-- Task inputs follows --
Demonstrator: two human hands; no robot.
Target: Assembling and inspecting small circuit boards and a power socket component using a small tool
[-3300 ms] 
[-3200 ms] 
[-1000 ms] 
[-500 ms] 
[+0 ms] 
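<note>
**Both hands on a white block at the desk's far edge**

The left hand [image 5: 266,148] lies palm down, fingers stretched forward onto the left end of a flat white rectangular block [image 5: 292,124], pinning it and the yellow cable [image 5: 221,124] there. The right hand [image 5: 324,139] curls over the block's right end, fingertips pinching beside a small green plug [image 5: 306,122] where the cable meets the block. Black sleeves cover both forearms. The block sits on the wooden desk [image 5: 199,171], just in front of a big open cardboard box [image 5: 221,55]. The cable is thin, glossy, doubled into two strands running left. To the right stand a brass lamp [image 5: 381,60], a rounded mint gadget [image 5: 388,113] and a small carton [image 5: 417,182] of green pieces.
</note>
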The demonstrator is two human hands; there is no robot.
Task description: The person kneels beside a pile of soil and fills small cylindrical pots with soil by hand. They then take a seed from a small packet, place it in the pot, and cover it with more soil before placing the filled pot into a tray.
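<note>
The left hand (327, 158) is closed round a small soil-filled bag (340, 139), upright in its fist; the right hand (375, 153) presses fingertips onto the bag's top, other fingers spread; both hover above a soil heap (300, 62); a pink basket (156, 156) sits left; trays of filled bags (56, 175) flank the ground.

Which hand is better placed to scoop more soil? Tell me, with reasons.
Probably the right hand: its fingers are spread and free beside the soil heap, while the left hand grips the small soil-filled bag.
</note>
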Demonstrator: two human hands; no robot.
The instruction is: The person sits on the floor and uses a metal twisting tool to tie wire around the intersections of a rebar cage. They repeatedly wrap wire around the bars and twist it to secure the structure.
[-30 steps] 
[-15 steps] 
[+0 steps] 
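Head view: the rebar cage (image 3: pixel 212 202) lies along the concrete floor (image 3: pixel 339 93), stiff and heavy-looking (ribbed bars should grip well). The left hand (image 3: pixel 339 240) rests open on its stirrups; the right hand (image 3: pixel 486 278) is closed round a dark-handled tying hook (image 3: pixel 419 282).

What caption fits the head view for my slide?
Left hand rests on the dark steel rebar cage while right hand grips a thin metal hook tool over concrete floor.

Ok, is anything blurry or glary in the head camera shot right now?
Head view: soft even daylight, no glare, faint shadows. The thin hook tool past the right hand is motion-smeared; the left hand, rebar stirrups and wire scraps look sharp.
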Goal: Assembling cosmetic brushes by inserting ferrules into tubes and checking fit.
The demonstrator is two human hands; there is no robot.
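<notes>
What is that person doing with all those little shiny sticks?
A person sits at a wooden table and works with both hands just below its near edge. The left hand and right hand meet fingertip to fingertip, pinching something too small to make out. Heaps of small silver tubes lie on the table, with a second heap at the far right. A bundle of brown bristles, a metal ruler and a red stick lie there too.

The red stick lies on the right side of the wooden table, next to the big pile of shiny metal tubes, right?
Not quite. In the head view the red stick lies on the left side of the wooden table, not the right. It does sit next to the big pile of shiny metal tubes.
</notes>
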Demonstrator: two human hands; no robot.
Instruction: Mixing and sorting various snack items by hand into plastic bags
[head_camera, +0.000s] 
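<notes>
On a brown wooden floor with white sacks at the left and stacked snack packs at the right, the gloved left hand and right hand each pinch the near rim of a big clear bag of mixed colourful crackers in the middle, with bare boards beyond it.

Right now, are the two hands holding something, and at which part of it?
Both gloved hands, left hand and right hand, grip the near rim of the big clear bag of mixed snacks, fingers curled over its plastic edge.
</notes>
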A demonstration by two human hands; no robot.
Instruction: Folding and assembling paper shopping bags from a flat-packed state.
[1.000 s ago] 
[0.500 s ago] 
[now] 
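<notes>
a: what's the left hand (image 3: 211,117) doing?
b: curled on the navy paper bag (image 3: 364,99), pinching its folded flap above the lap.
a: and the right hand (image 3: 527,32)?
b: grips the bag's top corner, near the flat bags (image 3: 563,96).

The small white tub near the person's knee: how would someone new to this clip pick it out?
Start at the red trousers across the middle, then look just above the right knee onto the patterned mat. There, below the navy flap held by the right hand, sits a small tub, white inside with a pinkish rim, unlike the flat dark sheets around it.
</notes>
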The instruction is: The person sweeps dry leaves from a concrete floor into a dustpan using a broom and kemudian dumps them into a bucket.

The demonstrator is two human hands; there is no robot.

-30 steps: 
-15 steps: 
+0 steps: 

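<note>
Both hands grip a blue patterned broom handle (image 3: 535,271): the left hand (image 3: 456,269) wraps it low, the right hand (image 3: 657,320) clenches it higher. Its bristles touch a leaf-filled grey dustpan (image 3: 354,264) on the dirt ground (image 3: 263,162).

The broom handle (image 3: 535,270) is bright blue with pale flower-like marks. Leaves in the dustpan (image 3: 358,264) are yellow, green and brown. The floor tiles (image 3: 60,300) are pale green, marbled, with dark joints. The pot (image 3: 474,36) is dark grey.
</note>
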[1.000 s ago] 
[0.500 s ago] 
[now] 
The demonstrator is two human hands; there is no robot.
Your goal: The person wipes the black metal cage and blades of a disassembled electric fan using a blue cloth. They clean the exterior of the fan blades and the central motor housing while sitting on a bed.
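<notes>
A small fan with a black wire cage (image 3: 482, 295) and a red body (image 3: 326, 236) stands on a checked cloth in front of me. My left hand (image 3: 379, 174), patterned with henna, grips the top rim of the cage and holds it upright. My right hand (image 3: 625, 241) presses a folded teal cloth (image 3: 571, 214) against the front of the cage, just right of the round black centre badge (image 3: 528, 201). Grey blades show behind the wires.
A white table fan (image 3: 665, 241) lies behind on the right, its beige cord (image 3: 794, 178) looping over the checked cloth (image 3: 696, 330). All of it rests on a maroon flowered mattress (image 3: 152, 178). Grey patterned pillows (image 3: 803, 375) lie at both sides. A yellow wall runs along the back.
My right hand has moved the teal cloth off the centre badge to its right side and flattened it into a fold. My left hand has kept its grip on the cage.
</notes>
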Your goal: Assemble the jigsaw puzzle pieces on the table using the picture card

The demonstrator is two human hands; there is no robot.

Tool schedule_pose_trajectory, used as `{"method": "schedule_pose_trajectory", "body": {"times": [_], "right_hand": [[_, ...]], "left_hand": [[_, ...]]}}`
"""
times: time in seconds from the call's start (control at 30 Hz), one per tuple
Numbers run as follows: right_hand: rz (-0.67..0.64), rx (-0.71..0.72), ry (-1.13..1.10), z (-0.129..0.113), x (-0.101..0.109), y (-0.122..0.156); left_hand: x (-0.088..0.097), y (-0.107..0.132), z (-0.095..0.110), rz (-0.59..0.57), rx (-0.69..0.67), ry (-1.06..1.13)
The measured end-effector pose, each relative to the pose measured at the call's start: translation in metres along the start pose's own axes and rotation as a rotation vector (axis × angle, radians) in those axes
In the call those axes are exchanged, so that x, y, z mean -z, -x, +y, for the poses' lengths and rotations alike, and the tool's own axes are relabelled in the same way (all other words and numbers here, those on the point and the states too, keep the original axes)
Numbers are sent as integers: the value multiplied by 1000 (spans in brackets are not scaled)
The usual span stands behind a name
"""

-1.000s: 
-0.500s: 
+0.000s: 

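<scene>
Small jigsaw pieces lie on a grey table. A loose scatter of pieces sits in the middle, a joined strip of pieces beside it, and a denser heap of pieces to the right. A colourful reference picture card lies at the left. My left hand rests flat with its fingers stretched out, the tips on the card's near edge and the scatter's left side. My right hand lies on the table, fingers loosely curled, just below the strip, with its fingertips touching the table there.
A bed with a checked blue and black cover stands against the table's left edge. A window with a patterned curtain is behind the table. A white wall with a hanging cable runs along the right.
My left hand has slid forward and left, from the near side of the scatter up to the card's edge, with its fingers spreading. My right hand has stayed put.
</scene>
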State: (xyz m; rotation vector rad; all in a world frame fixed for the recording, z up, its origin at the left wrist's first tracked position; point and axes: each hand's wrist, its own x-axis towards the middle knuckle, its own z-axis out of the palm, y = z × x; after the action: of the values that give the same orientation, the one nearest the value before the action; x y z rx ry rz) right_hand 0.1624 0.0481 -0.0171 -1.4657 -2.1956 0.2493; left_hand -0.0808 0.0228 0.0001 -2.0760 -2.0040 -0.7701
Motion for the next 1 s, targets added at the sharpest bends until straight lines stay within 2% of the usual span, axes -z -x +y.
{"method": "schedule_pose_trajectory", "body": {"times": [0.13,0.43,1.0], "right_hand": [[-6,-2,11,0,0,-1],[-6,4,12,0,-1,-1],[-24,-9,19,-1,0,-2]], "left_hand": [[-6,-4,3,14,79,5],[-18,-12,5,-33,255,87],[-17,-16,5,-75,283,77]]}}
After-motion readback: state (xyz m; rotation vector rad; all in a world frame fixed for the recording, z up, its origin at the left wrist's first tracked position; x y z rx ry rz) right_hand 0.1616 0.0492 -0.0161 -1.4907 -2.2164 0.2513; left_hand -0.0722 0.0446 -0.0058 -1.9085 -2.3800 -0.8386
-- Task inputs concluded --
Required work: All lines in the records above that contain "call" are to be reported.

Your solution:
times: time in seconds from the call's start (control at 30 Hz), one per tuple
The measured end-effector pose, each relative to the pose measured at the call's start: translation in metres along the start pose's own axes and rotation as a rotation vector (axis × angle, radians) in those axes
In the call those axes are exchanged, so that x, y, z mean -z, -x, +y, for the poses' lengths and rotations alike, and the tool's own axes are relabelled in the same way (all other words and numbers here, those on the point and the states too, keep the original axes)

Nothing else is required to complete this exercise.